The Elgin, or Parthenon, marbles are one of the British Museum’s most notorious artefacts. In the early 1800s, Thomas Bruce, the seventh Earl of Elgin, gained access to the temple of the Parthenon and other buildings that comprise the Acropolis in Athens. With a team of assistants, Thomas Bruce removed many items of significant cultural interest, including 57 slabs from the frieze of the Parthenon. The excavation was completed in 1812, and the marbles were eventually sold to the British Government in 1816 and placed in the British Museum.
The legality of the excavations that Elgin performed remains fraught with controversy to this day. At the time of the excavations, Greece was ruled by the Ottoman empire, and the Parthenon itself was used as a military fort by the Ottomans. The vulnerable position that that imperial occupation placed on Greece, coupled with Elgin’s privileged position, made it easier for him take the action that he took in removing the figures, metopes and frieze panels from the Parthenon. Elgin claim to have obtained a firman, or written permit, from the sultan to access the Acropolis in carrying out the removal of sections of the Parthenon frieze, as well as other parts of the Acropolis. Some allege that Elgin bribed the Turkish authorities to obtain permission to enter the Acropolis, while others suggest that the exchange of gifts between Elgin and the sultan was customary at the time, given Elgin’s position as British ambassador to Constantinople.
I thank the hon. Lady for giving way; I asked before the debate for her permission to intervene. Does she not agree that the significance of having the Elgin marbles in situ in the British Museum is that that gives a taste of, and indeed encourages people to make the journey to, historically and culturally rich Greece, particularly Athens, to see more, and that this must be part of any discussions regarding any return of the Elgin marbles to the people there?
I agree that many visitors will have enjoyed a visit to the British Museum and marvelled at these fantastic sculptures, but the hon. Gentleman will not be surprised to discover that I believe they should actually be repatriated to Athens where they could be appreciated in full in their original context. However, I thank him for his intervention.

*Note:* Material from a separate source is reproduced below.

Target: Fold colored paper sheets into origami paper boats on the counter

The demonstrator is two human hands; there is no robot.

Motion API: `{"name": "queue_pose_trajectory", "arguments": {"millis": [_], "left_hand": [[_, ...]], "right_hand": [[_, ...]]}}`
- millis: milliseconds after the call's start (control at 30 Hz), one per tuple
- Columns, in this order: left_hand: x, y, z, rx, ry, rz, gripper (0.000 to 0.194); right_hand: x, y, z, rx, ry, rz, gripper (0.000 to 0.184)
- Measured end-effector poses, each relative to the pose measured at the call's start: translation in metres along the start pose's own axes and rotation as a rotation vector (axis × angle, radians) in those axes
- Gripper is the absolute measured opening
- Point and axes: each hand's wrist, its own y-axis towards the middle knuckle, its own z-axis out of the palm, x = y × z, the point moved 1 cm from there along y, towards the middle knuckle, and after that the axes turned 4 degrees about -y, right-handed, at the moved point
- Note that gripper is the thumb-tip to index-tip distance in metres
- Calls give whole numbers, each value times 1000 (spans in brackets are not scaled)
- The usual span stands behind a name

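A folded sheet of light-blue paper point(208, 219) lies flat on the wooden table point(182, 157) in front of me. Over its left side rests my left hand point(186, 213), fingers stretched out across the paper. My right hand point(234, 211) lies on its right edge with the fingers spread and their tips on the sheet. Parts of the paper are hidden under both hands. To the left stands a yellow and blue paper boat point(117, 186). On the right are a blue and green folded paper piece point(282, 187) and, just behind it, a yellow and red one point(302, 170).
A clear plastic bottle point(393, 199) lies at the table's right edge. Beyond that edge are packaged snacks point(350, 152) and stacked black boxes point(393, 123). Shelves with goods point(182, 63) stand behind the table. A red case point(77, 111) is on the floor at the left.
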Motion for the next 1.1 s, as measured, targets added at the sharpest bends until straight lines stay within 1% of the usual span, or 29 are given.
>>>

The only record of the firman that we have is an Italian translation of the document, and the veracity of the document remains heavily disputed. Although a Select Committee of the House of Commons eventually voted to purchase the marbles from Elgin in 1816, the stand-out feature of the Committee’s questioning of Elgin was the vagueness of his responses regarding the permission given to take the Parthenon sculptures. According to Geoffrey Robertson QC’s excellent book, “Who Owns History?”, Elgin was unable to produce the firman during the Committee’s consideration of the purchase of the marbles and, astonishingly, told the Committee that he never kept his own personal copy of the permissions he was given.
Those admissions by Elgin himself led many people to denounce his actions in taking the marbles, even among those who supported their purchase by the British Government. Lord Byron was one of the most vociferous critics of Elgin, denouncing his actions in the strongest terms:
“Dull is the eye that will not weep to see
Thy walls defaced, thy mouldering shrines removed
By British hands, which it had best behoved
To guard those relics ne’er to be restored”.
Elgin’s actions were not the only source of controversy at the time of the sale of the marbles to the British Government. The public’s reaction to Elgin receiving £35,000 from the Government—around £3.5 million in today’s money—was understandably angry. In the same year that the British Government purchased the marbles, a cartoon by George Cruikshank depicted a satirical figure of John Bull purchasing the marbles while his children cried out for bread. That is not the first time that the House of Commons has made decisions that benefit the privileged few at the expense of the many.
Whether or not the firman is authentic and the means used to obtain it were dubious or illegal, the legal position on the marbles has, to date, favoured their retention in the UK. The British Museum Act 1963 is the primary piece of legislation here, and it makes it clear that the objects and collections of the British Museum are held by its trustees. Disposal or selling of objects in the British Museum collection is forbidden except in limited circumstances, which include printed materials where duplicates exist or objects that were illegally looted by the Nazis.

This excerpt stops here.